Start: Peterborough Marina, Ontario, Canada, 1025
End: Lock 24, Douire, Trent Severn Waterway, 1704
Total Distance: 6.8 nm
Time: 4:26 (Moving)
Average Speed: 1.5
Number of Locks: 5 (20-24)
Number of dog treats: 0. For second day in a row. Lucky is beside himself.
There are three locks (out of the 40+) on the Trent-Severn waterway that we are actually looking forward to. Two are lift locks and one uses a marine railway. We get to the first o the three today: ThePeterborough Lift Lock. Lock 21. It is a lock that lifts (and drops) boats 60 feet. It is done by the boats driving into big water filled pans (one on top of the lock, one on the bottom) and then those pans either rise or fall (depending on if you are locking up or down), offset by the weight of the opposite pan. If you are in the boat (which we were), you sit in a pond of water that magically rises. And you hope the back gate doesn’t open and drop you 60 feet into the water.
The lock took eight years to build and was completed in 1904. It is one of eight lift locks in the world and the biggest of the bunch. It was/is an engineering marvel. From the nice sign at the museum, the number of boats in each chamber does’ matter since the weight in the chamber doesn’t change. According to some dude named Archimede and his principle of physics, the boat displaces water equivalent to its weight.
That was our second lock of the day; we had to get there first. Lock 20 was right outside the marina and there was a traffic jam all morning. We left our dock at almost 1030, puttered across the lake, floated around until the lock was ready and then went in number four of four boats. The lock was very full. We got a standing ovation from the Desert Cruisers, the boat immediately ahead of us in the lock, because they were thrilled we didn’t run into their nice expensive boat.
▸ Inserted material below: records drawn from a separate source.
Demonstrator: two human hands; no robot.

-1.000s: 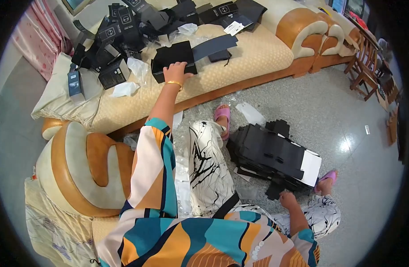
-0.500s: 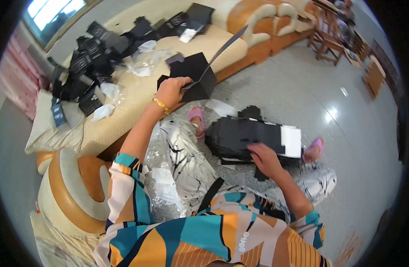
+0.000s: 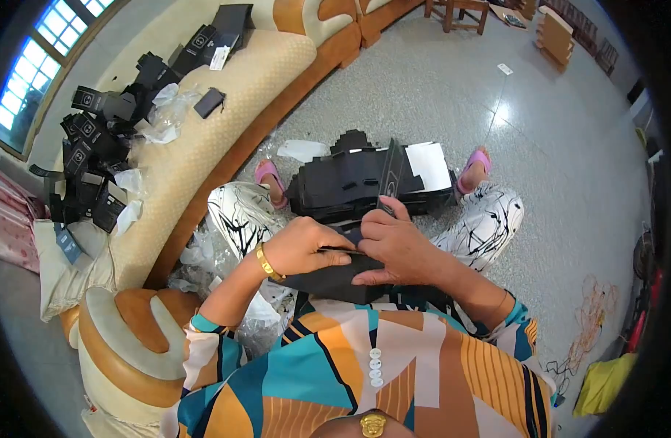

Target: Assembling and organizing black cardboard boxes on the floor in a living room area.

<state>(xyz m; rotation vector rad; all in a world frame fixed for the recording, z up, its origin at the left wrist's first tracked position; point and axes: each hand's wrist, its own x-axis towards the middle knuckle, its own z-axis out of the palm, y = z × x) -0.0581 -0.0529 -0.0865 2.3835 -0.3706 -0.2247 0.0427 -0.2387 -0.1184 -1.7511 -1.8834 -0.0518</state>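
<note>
A black cardboard box rests at my lap with its flap raised. My left hand grips the box's near left wall, thumb on the outside and fingers over the edge. On the right side, my right hand holds the box too, its fingers closed over the edge near the upright flap. The inside of the box is mostly hidden by my hands. Just beyond, a stack of flattened black cardboard boxes lies on the floor between my feet, with a white sheet at its right end.
A cream sofa on the left bears a heap of black boxes, clear plastic wrap and a small dark pouch. Plastic bags lie beside my left leg. Tangled cords and a yellow-green cloth are at the right.
The black box has come from beside the sofa to my lap. My right hand has left the flattened stack and now grips the box with my left. A small dark pouch shows on the sofa.
</note>
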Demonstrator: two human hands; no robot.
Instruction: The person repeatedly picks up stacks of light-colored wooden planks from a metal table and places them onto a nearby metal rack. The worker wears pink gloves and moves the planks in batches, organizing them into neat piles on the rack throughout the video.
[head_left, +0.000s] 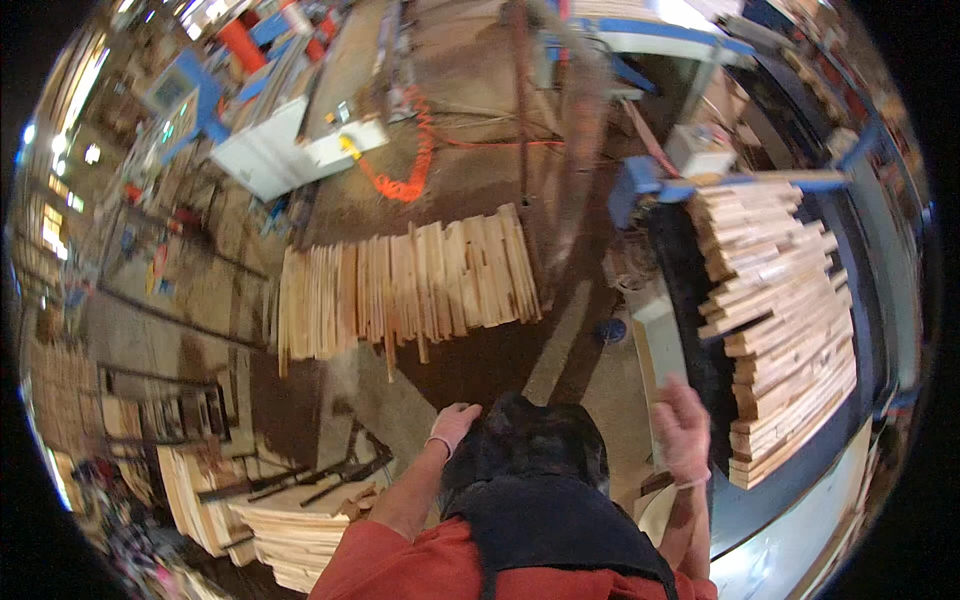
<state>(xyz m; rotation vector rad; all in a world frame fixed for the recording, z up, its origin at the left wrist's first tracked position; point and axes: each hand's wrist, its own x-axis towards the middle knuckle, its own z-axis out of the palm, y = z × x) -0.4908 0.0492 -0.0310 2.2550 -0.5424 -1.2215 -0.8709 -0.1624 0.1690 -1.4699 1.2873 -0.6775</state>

Once clear it was a short trip to the lift lock where the four boats reassembled back into the chamber for the ride. The nice part about this lock was that we could tie off and enjoy the ride. When we looked up 60 feet into the air, the other chamber was filled with an enormous tour boat. Nice voice comes over the loudspeaker that said we were going to move and we were off. Rising slowly but surely up, while next to us, the tour boat came down. All too quickly it was over and we had to get out. Videos of what it looked like below:
Our boat stopped for 30 minutes to tour the museum and while we were there, rain poured down.Museum done we continued on our locks. The plan was to go through seven to eight locks and stop when they closed the locks for the day. We made it through three. The river continues to have a ferocious current that kills our forward progress–we make about 3-4 mph over ground. And as we were leaving the second lock the radio squaked about a severe thunderstorm warning right as the time the first lightening bolt hit close by. We clawed our way through the rain and hail to lock 24 and stopped with two other boats at the bottom to wait out the storm. After about an hour, at 1630, the lock master opened up the lock, we got to the top, lightening started up again, we tied up outside the lock and were done for the day. We didn’t make it far, but the day was a hell of a lot of fun thanks to the lift lock!